Action item: Whenever a line in the data holds the string "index", copy that line.

·····

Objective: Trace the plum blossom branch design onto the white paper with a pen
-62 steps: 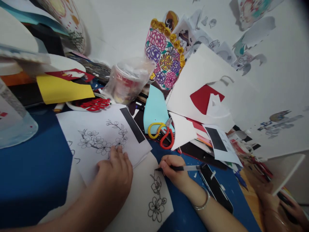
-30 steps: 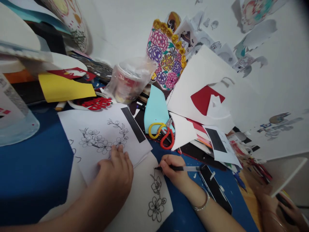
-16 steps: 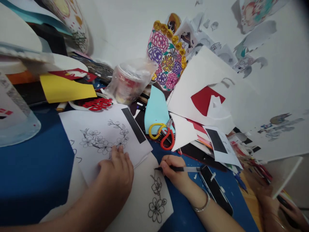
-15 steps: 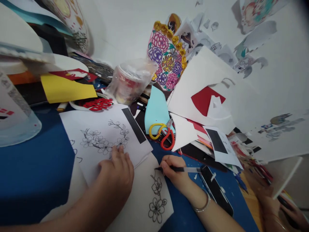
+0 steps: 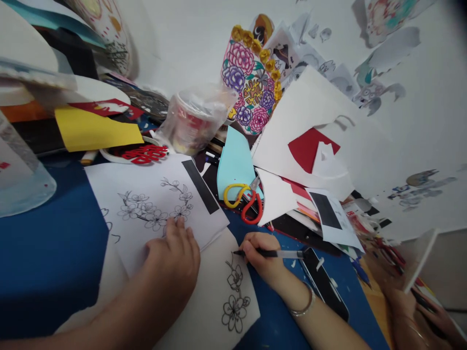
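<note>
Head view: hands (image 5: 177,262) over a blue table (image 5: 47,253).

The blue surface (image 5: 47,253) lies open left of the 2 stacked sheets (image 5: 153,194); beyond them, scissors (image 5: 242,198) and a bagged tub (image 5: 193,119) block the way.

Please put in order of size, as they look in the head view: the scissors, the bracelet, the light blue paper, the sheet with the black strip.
Largest to smallest:
1. Sheet with the black strip, partly covered
2. Light blue paper
3. Scissors
4. Bracelet
</note>
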The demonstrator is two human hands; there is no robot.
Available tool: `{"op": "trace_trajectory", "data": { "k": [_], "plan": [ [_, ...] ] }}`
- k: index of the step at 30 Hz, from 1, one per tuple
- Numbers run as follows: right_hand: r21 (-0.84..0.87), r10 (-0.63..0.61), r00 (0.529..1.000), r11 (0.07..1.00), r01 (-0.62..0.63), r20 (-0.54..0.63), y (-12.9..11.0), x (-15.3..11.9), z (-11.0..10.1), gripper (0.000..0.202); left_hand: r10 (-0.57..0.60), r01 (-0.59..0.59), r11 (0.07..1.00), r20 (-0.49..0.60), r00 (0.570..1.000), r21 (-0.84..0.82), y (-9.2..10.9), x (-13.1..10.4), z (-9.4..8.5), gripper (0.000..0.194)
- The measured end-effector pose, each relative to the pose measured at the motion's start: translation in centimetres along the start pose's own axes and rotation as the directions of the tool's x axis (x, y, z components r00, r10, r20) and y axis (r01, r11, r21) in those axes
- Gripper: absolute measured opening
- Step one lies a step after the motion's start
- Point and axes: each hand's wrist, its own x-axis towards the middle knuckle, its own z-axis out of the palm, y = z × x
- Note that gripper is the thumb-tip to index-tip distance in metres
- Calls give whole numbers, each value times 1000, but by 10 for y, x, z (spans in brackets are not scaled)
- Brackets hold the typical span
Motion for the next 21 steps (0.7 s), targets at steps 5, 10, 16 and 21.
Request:
{"op": "trace_trajectory", "data": {
  "k": [5,10,16,21],
  "plan": [
    [95,19,1000,995,-19,2,1,1,1,40,32,-32,999,-2,999,-9,-2,2,-2,35],
    [113,41,999,993,-43,15,2,0,1,40,27,-27,999,14,1000,-19,-2,1,-2,35],
    [124,16,1000,992,-16,0,6,0,3,39,38,-38,999,41,998,10,-3,1,-4,36],
    [134,2,1000,991,-2,1,6,0,3,39,47,-48,999,32,998,14,-4,1,-3,35]
  ]
}}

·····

Response to this exercise:
- k: index of the step at 30 Hz, from 1, one per tuple
- Note that gripper is the thumb-tip to index-tip distance in metres

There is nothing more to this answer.